Tunisia marked the fifth anniversary of Mohamed Bouazizi's self-immolation on Thursday, which put into motion a popular revolution that ousted Tunisian dictator Zine el-Abdine Ben Ali on 14 January 2011.

Bouazizi, a street vendor who carried out his act of protest and desperation after being harassed by municipal officials and having his vegetable cart confiscated, resonated not only with Tunisians but also with desperate populations across the Arab world, sparking what has become known as the "Arab Spring".

However, five years after a poor Tunisian man set himself on fire due to his humiliation at the hands of government officials, Tunisians are left wondering: What happened to our revolution?

Threatened freedoms

On the eve of the of the fifth anniversary of the start of the Tunisian revolution, a coalition of 60 Tunisian rights group and trade unions issued a statement warning of the erosion of civil liberties in their country.

The organisations that include the Tunisian General Labour Union and the Tunisian Human Rights League warned that anti-terrorism measure were being increasingly used to violate rights and civil liberties.

They also warned that such measures threaten the hard earned freedoms that Tunisians enjoy, which are most important achievement of the Tunisian revolution.

The statement comes days after six Tunisian students were given a three-year jail term on charges of homosexuality, under a controversial article of the criminal code that criminalises sex between males.

However, on the same day the 60 organisations released their statement, 17-year-old student activist, Afraa Ben Azza, from the northwestern city of El Kef was violently arrested as she demonstrated the demolition of a historic cafe on her city.

Ben Azza was then taken to a police station were she was beaten in the presence of her mother and sister and was interrogated without being permitted to call a lawyer, according to a statement by Manich Msamih (I do not forgive), an activist collective Ben Azza belongs to.

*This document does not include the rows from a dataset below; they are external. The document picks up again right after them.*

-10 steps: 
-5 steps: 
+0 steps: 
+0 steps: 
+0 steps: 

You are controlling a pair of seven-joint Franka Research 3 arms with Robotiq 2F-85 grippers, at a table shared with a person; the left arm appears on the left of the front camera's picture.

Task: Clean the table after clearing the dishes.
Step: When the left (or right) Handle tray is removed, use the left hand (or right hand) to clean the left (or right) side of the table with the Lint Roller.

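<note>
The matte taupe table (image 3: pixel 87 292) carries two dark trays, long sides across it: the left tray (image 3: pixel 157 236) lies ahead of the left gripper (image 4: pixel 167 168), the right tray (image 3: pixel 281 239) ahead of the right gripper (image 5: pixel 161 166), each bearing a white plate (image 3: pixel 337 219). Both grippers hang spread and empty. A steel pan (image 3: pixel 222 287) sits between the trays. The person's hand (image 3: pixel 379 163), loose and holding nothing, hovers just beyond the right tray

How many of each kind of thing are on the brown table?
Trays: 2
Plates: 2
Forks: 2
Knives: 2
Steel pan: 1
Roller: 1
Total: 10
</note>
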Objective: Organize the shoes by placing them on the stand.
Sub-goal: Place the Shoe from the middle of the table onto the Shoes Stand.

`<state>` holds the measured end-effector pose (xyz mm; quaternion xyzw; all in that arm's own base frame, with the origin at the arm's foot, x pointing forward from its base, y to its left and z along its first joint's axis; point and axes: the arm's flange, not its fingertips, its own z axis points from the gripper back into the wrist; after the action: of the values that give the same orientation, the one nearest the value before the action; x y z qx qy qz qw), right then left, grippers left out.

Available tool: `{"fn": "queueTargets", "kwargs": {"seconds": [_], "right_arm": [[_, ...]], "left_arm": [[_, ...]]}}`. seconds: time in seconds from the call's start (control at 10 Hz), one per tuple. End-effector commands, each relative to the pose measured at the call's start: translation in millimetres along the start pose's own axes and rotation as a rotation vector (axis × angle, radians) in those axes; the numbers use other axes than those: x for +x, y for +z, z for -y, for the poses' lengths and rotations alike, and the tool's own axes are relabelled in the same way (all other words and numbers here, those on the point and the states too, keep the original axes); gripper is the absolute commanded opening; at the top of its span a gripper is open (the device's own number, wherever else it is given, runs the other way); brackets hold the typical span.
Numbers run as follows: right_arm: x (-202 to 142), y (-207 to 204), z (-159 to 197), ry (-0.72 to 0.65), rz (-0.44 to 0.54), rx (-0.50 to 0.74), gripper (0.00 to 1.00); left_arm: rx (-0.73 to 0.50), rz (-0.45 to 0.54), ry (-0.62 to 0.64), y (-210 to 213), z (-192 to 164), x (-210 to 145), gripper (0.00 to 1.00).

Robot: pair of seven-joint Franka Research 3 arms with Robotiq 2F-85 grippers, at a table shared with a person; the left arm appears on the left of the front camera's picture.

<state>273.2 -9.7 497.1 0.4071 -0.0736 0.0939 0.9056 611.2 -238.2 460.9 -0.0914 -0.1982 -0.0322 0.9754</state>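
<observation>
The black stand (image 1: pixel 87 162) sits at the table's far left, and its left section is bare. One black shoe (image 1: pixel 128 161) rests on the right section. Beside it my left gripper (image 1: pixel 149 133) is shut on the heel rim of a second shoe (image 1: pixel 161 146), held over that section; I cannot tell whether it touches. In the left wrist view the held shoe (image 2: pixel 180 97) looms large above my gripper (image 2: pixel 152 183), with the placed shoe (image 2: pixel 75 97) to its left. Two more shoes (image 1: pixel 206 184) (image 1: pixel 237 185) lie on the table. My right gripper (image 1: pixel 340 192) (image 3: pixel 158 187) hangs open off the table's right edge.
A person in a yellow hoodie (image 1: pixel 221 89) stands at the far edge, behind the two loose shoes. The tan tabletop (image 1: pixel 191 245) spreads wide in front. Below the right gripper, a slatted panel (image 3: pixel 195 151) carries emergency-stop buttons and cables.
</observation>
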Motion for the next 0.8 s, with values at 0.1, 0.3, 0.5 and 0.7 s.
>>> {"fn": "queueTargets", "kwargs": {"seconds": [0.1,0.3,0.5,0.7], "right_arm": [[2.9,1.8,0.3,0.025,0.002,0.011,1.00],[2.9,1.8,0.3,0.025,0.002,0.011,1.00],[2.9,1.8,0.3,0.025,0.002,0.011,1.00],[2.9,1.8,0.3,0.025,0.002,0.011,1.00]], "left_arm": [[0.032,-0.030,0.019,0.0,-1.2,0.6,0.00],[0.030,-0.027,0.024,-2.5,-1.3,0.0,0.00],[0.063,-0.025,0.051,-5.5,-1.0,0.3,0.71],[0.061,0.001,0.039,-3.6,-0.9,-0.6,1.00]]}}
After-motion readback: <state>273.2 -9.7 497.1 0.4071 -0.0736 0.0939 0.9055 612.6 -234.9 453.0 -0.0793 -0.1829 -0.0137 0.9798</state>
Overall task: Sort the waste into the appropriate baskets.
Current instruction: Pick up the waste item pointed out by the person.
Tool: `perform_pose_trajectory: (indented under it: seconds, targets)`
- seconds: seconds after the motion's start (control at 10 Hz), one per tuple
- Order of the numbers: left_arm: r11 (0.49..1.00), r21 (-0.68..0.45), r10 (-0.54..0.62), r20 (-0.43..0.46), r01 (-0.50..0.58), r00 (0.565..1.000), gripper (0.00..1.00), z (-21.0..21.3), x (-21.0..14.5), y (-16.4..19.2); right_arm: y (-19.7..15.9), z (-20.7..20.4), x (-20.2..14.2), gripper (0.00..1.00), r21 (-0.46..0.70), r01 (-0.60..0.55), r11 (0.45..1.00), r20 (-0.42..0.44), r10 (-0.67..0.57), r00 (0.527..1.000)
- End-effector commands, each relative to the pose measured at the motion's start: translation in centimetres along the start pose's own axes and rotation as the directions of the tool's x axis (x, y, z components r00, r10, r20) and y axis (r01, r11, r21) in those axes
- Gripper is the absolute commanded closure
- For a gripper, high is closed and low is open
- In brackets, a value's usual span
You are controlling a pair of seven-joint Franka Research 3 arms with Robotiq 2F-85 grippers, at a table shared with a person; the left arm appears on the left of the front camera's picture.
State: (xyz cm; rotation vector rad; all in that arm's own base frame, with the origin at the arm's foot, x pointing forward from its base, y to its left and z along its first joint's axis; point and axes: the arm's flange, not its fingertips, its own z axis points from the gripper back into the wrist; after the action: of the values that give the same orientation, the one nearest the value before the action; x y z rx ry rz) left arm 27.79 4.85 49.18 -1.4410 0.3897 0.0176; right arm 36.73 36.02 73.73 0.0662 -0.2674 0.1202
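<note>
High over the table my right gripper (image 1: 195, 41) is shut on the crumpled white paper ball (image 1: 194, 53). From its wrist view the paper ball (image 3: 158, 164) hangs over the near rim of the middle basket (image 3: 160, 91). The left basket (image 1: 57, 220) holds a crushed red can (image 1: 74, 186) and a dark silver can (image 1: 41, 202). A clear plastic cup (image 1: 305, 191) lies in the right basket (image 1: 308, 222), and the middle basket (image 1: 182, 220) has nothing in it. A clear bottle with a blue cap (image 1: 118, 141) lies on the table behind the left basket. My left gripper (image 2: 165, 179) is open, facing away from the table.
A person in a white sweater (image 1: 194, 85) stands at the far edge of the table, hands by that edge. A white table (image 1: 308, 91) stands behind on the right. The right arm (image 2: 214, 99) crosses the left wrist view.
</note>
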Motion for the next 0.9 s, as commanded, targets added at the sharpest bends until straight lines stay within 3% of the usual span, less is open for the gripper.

Afraa who has been previously detained by the police for her activism was charged with insulting public officials, which is a charged regularly used by police officers according to Afraa's lawyer Hassiba Daraji.

Tunisians quickly took to social media, which was their main tool of communication during their revolution, to publicise the case of Ben Azza and demand her release.

After increased pressure on the government, Afraa was released at 5pm Thursday afternoon, having spent the country's most important modern anniversary in a jail cell.

She is to appear in court at the end of the month according to local news reports.

Such practices will only increase Tunisian fears that their revolution is slowly slipping away from their hands.